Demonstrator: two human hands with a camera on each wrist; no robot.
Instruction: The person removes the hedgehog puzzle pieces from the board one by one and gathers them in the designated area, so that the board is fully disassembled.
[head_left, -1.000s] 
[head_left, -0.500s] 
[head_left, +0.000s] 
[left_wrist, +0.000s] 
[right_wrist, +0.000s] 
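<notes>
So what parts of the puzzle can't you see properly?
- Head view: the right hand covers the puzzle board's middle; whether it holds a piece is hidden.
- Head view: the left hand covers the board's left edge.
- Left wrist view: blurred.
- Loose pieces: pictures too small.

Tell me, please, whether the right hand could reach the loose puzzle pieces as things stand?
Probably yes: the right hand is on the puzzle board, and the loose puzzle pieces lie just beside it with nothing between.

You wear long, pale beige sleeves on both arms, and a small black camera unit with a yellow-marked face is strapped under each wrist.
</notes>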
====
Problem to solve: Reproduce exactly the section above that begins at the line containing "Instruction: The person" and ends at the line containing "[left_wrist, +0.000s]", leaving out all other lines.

Exercise result:
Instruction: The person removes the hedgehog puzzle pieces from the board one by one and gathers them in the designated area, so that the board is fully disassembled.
[head_left, -1.000s] 
[head_left, -0.500s] 
[head_left, +0.000s] 
[left_wrist, +0.000s] 

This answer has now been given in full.